El hombre de la máscara de hierro

—¡Ah! bruto —dijo para sí D’Artagnan—. Si yo tuviese interés en desacreditarte, antes de diez minutos lo habría conseguido. —Y en alta voz añadió:

—Yo de Su Majestad, al dirigirme a casa del señor Fouquet, que es un caballero cumplido, dejaría mi servidumbre y me presentaría como amigo; quiero decir que entraría en Vaux sólo con mi capitán de guardias, y así sería más grande y más sagrado para mi hospedador.

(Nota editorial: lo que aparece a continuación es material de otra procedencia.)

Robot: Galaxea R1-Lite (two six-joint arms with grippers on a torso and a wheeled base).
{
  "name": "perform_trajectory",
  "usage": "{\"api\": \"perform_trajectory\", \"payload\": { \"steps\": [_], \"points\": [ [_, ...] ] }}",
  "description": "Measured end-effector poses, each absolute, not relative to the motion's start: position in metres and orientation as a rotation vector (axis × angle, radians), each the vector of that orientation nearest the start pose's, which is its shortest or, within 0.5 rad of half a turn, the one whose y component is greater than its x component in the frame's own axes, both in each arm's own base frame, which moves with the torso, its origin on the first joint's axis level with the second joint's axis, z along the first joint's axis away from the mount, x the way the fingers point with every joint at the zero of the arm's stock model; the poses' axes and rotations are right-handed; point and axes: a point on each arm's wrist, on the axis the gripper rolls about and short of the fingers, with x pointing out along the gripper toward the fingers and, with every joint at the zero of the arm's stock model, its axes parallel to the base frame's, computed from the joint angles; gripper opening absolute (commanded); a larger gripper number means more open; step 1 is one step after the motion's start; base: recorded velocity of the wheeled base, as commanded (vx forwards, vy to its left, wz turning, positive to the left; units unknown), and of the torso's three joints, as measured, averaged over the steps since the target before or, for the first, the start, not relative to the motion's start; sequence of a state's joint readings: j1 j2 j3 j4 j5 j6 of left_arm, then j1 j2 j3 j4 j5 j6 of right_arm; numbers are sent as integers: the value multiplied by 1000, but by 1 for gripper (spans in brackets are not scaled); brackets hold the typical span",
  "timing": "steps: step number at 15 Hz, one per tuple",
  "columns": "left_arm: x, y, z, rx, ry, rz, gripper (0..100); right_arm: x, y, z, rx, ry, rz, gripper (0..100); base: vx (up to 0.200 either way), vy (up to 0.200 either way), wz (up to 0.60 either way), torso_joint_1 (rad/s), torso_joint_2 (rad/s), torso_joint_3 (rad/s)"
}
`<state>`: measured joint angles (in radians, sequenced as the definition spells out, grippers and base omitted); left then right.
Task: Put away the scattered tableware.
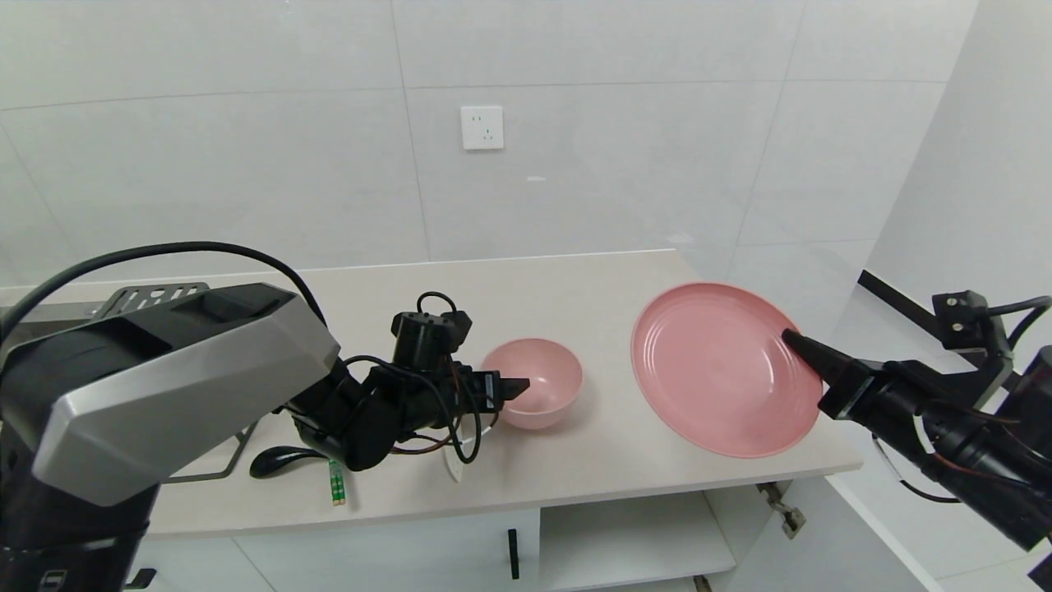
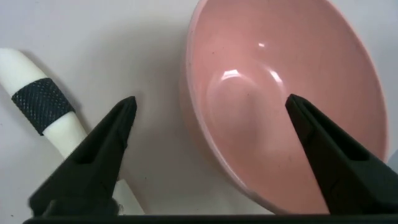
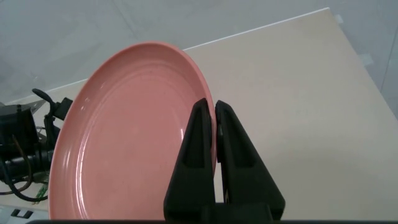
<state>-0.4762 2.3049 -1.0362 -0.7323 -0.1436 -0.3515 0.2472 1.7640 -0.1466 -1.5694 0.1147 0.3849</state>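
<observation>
The left gripper (image 2: 210,102) is straddling the rim of one pink bowl (image 1: 538,382), jaws spread, while the right gripper (image 3: 214,109) is pinching the rim of one tilted pink plate (image 1: 715,366).

Head view high over counter (image 1: 567,288), wrist views close on bowl (image 2: 280,93), plate (image 3: 130,143)
</observation>
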Motion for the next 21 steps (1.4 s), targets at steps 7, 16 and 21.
{"api": "perform_trajectory", "payload": {
  "steps": [7,16,21],
  "points": [
    [357,-187,31,-237,604,-476,0,222,54,113,379,106,333,0,0,0,0,0,0,0],
    [272,-139,90,-250,400,-476,0,217,56,120,299,78,438,0,0,0,0,0,0,0],
    [209,-104,111,-292,354,-480,0,213,56,136,297,16,541,0,0,0,0,0,0,0]
  ]
}}
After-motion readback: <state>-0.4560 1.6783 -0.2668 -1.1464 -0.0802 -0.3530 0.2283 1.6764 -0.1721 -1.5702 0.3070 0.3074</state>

—He ahí un buen consejo, señora —dijo Luis XIV, brillándole de alegría los ojos—. Entremos como amigos en casa de un amigo. Vayan despacio los de las carrozas, y nosotros, señores, ¡adelante!

Dicho esto, el rey picó a su caballo y partió al galope, seguido de todos los jinetes.

Colbert escondió su grande y enfurruñada cabeza tras el cuello de su cabalgadura.

—Así podré hablar esta noche misma con Aramis —dijo para sus adentros D’Artagnan mientras iba galopando—. Además el señor Fouquet es todo un caballero, y cuando yo lo digo, voto a mí que pueden creerme.

Así, a las siete de la tarde, sin trompetas ni avanzadas, exploradores ni mosqueteros, el rey se presentó ante la verja de Vaux, donde Fouquet, previamente avisado, hacía media hora que estaba aguardando con la cabeza descubierta, en medio de sus criados y de sus amigos.